Hans Tutschku

Listening as ritual

Text for the CD “9 Trajectoires”, published by GRM, Paris, 2018

The CD contains the following of my works:

extrémités lointaines, 1998
distance liquide, 2007
Monochord, 2008
migration pétrée, 2001

 

Sometimes we are asked about our ‘ideal listener.’ For years I have been thinking about a listener who is curious about this world, its cultures, and people. Someone who likes to travel to unknown places – even if just mentally. Lately, another aspect became important: the listener should set time apart for listening as a dedicated act. This is, of course, best achieved in a concert situation, where music is not an acoustic curtain to other daily activities, but a community of interested people shares the listening moment. But it can also be experienced with a CD and a good pair of speakers – or better headphones.
Listening as a ritual – without doing anything else – just diving into the sound world and letting all inner images and imaginations flow.
My music uses recorded sounds from many sources and continents and melts them into new shapes, energies and stories. I’m thinking a lot about ‘element’ and ‘context.’ A recorded sound from the world was taken from its natural sounding context. Let’s say I’m recording a voice in the street. I don’t only get the voice, but also other sounds happening in its surroundings.
My work as a composer is now to recompose an imaginary sound context into which these ‘elements’ are placed. Therefore I’m often cleaning the sounds of their original context to make them more ‘neutral.’ This happens through all kinds of computer processing and transformations.
I’m obtaining new elements, combine them with other elements, which took place at different times and in different surroundings. In this new, imagined context I’m creating relationships which were not obvious or not possible in reality.
To recognize the source of a sound holds a powerful meaning in electroacoustic music and I’m trying to work with it.  I don’t conceive my work to be ‘acousmatic’ – in the historical sense of the term – where the mental image of the source is omitted. I’m playing with a large spectrum between reality and abstraction.
Subjectivity and objectivity are very relative to me as well, as they depend very much on the listener’s education, culture, expectations, etc. I can only judge from my listening and knowledge. Something taken for granted in central Europe might not trigger the same sense of ‘obvious’ to a Japanese audience.

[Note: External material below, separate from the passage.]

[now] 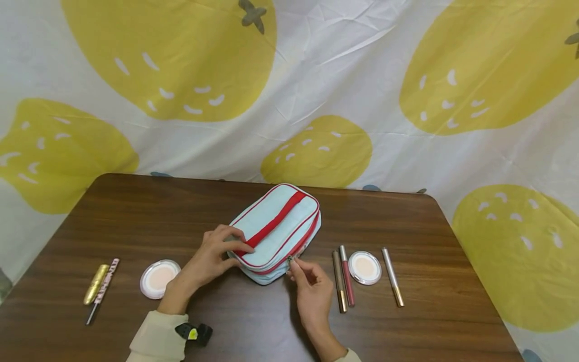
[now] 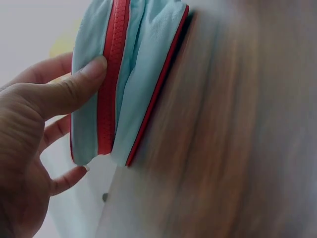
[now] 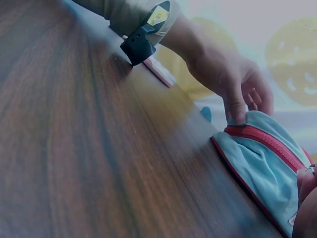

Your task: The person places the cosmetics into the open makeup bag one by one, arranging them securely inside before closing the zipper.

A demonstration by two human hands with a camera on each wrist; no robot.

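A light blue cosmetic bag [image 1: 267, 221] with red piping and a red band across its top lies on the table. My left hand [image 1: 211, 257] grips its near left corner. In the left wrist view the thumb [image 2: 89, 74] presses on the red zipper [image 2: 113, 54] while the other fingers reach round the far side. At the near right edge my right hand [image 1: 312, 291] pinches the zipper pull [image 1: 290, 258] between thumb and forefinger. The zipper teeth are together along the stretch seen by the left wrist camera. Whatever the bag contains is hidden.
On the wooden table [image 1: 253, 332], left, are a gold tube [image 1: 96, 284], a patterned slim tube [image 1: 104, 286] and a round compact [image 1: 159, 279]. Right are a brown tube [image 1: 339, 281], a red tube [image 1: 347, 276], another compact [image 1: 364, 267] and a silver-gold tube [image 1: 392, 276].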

The four works on this CD include varying explorations of the idea of a sound ritual.
extrémités lointaines was the first work, where the idea of a sound ritual became apparent to me. After spending a month in Southeast Asia, the intensity of my impressions forged the collected sounds into this composition. migration pétrée opposes two sonic images: flying stones and encaged birds. Distance liquide is a reflection on distance to friends and family, and monochord represents a personal sound-hommage to the Swiss sculptor and composer Oscar Wiggli.

I’m not recreating existing rituals. I’m shaping sounds into listening experiences, which suggest that something is about to be celebrated. But we are not familiar with all the details of its meanings and implications.
We attend it; we are invited to share the moment and hopefully listen with curiosity.